Gaia
Gaia is an ambitious ESA cornerstone mission that will be launched in 2013. The mission will measure the positions, parallaxes, and proper motions of more than 1 billion stars with unprecedented precision. In addition it will provide time series of brightness of all these objects, and the radial velocities and spectra of 100 million stars. During 5 years, the mission will collect a staggering 20000 DVDs of raw data, which will revolutionize our view on the Milky Way.

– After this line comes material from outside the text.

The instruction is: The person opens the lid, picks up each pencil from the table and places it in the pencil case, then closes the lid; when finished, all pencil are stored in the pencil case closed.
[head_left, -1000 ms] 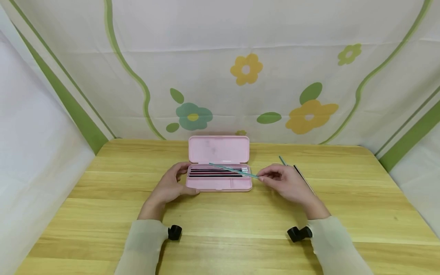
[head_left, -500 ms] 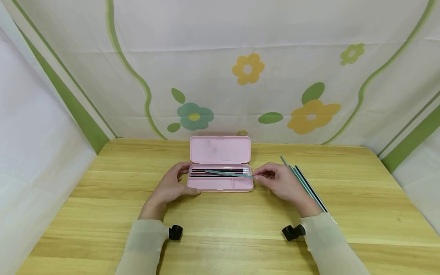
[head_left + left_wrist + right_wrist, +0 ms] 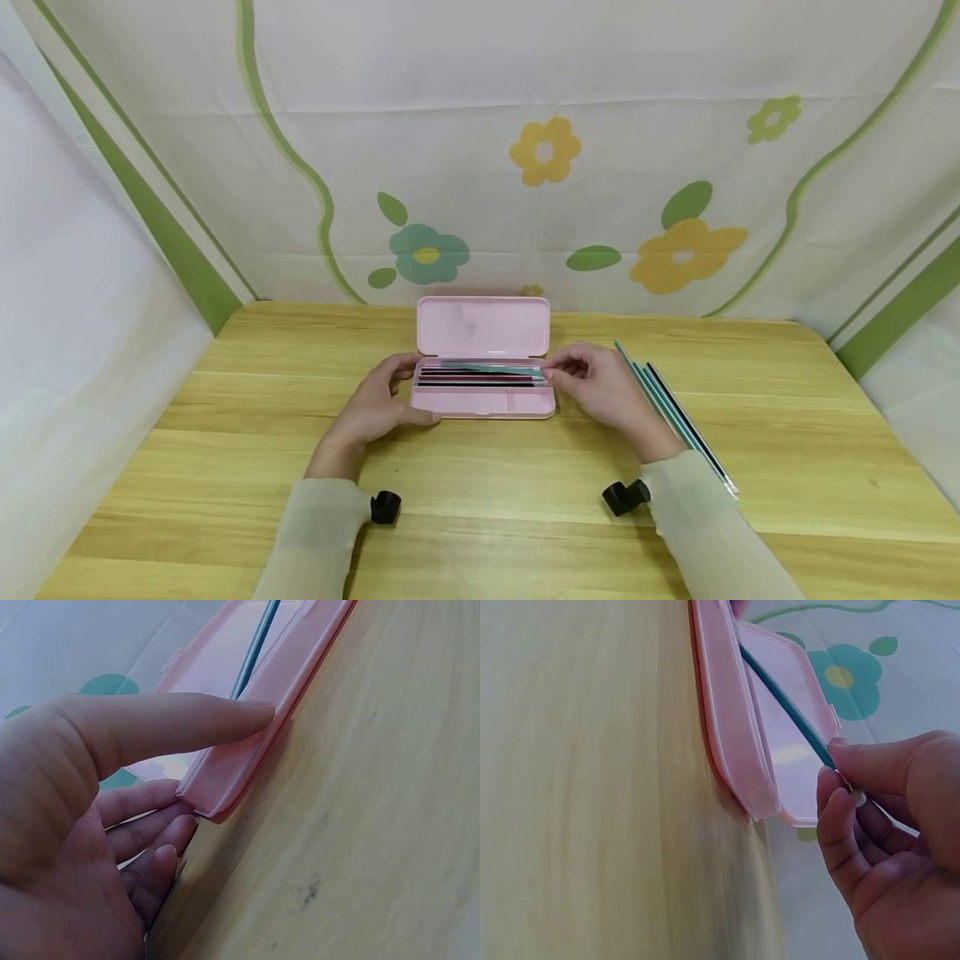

Gaia will be put in an orbit around the Sun in the Lagrange point L2, and will communicate about 8h per day with the ground-stations on Earth. To achieve the ambitious measurement precision, the requirements on the mechanical and thermal stability of the instruments are extremely stringent. The torus on which the instruments are mounted, for example, will consist entirely of SiC, a very stable ceramic material. Gaia's camera will consist of no less than 106 CCDs, with a total surface of about 93 cm by 42 cm, and a breathtaking 1 billion pixels. Gaia will for the first time provide a 3D map of a significant part of the Milky Way. With the data provided by the mission, astronomers will be able to study the interaction of the disc and the halo. By computing the motion of the stars backwards in time, it will be possible to make a historical reconstruction of how our Milky Way evolved in time. Gaia will provide insights in how open clusters interact, which parts of our Galaxy are metal rich or metal poor. It will detect hundred thousands of new planetoids, not only in the main belt, but also Trojans and NEAs. The mission will test general relativity, and provide a new international cosmic reference frame. Because Gaia will observe each part of the sky many times during its lifetime, the data will also contain valuable information on time varying phenomena. Many new novae, supernovae, gravitational lenses, and eclipsing binaries are expected. Hundred thousands of new variables stars like RR Lyrae, Cepheids, Mira, delta Scuti stars, etc. will be detected.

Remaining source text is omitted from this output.